• **Exercise objective**: Nothing but the lines below from the one holding "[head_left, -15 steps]" up to and including the one holding "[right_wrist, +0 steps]" should be copied, exactly and without pictures.
(Excerpted records begins)
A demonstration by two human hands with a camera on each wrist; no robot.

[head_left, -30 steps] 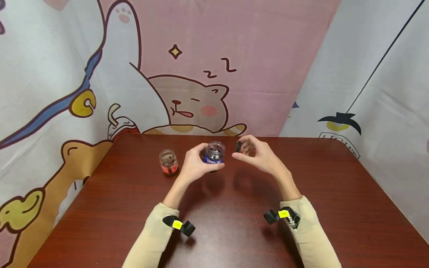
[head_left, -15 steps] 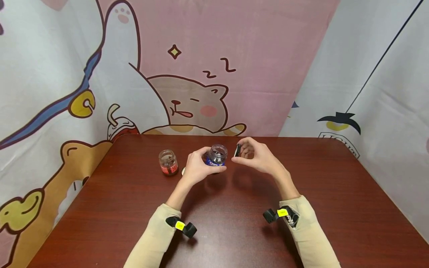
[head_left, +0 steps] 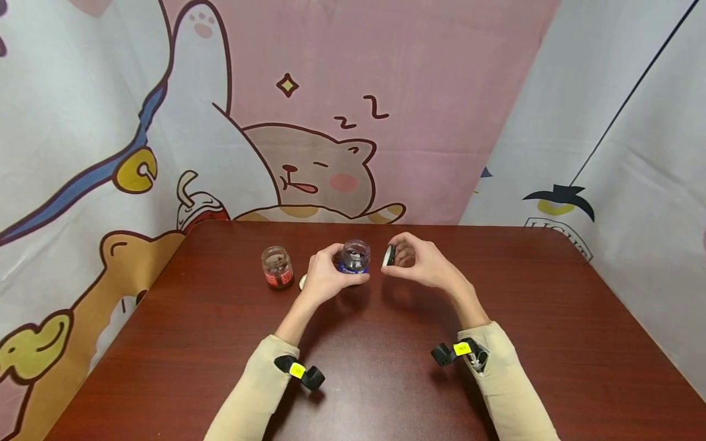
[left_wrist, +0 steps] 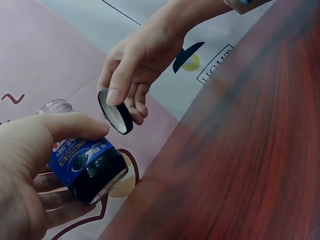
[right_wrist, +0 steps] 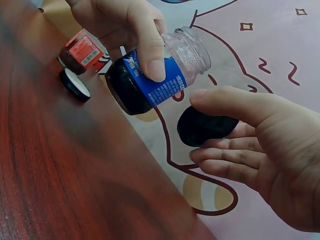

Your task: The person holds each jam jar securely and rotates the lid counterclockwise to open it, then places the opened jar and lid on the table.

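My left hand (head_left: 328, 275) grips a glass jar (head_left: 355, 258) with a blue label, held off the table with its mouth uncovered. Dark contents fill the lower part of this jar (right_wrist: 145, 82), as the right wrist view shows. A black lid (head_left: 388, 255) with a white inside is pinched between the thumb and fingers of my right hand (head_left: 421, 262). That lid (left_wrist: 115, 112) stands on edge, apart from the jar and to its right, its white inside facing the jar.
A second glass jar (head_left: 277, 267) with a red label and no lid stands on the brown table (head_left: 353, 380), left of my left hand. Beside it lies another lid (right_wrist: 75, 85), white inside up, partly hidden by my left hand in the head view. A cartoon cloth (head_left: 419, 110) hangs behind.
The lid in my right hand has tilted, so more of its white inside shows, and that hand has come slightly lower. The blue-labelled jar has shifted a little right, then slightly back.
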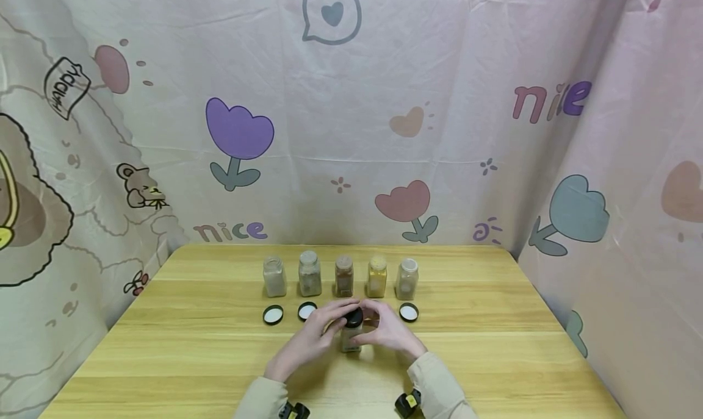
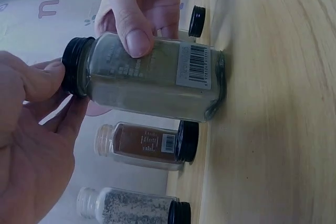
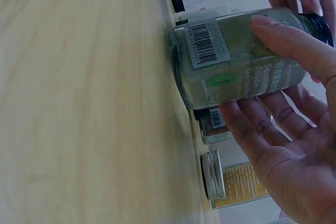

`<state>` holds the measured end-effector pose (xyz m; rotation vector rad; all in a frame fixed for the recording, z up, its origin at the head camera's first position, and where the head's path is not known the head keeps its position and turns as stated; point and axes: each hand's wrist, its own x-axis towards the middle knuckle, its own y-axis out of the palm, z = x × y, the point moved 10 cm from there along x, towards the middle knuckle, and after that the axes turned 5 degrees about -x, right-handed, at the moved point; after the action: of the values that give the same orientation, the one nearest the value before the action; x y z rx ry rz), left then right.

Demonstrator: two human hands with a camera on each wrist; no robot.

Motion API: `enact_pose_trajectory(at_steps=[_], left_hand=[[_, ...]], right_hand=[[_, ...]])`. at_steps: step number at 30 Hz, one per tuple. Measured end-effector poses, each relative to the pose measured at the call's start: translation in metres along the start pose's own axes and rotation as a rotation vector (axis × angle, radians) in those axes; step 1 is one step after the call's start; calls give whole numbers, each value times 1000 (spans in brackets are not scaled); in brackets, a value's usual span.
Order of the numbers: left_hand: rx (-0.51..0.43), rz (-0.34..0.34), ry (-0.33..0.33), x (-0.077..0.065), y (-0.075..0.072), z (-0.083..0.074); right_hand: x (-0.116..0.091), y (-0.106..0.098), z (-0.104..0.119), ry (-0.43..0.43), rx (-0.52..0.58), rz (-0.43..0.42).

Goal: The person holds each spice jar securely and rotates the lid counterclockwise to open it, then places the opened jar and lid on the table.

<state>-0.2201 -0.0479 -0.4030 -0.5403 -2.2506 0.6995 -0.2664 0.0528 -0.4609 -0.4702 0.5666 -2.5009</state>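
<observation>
A squarish glass seasoning jar (image 1: 349, 341) with a black screw lid (image 1: 354, 317) stands upright on the wooden table, between both hands. My left hand (image 1: 315, 332) pinches the lid at its edge with thumb and fingers, clear in the left wrist view, where the lid (image 2: 75, 66) sits on the jar's neck. Around the glass body, my right hand (image 1: 389, 330) holds with the thumb on one side and fingers on the other. In the right wrist view, greenish-grey powder fills much of the jar (image 3: 236, 51), and a barcode label shows near its base.
Behind stands a row of lidless jars: a white one (image 1: 274, 279), a grey-speckled one (image 1: 310, 277), a brown one (image 1: 344, 279), a yellow one (image 1: 376, 280) and a pale one (image 1: 407, 281). Black lids lie before them, including a left one (image 1: 273, 315) and a right one (image 1: 409, 312).
</observation>
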Motion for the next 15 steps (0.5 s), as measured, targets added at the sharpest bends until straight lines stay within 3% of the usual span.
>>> enact_pose_trajectory(at_steps=[4,9,12,15], left_hand=[[36,-97,13,0,-7,0],[43,-216,-59,-1,-14,4],[45,-213,-105,-2,-12,7],[20,-144,-103,-2,-8,7]], right_hand=[[1,1,-2,3,13,-2],[1,1,-4,2,6,-4],[1,1,-2,-10,6,0],[0,1,-1,-13,-4,3]])
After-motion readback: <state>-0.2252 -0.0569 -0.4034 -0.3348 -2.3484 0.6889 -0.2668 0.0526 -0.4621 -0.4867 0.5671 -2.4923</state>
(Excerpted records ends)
• **Written answer**:
[head_left, -15 steps] 
[head_left, +0 steps] 
[left_wrist, +0 steps] 
[right_wrist, +0 steps] 

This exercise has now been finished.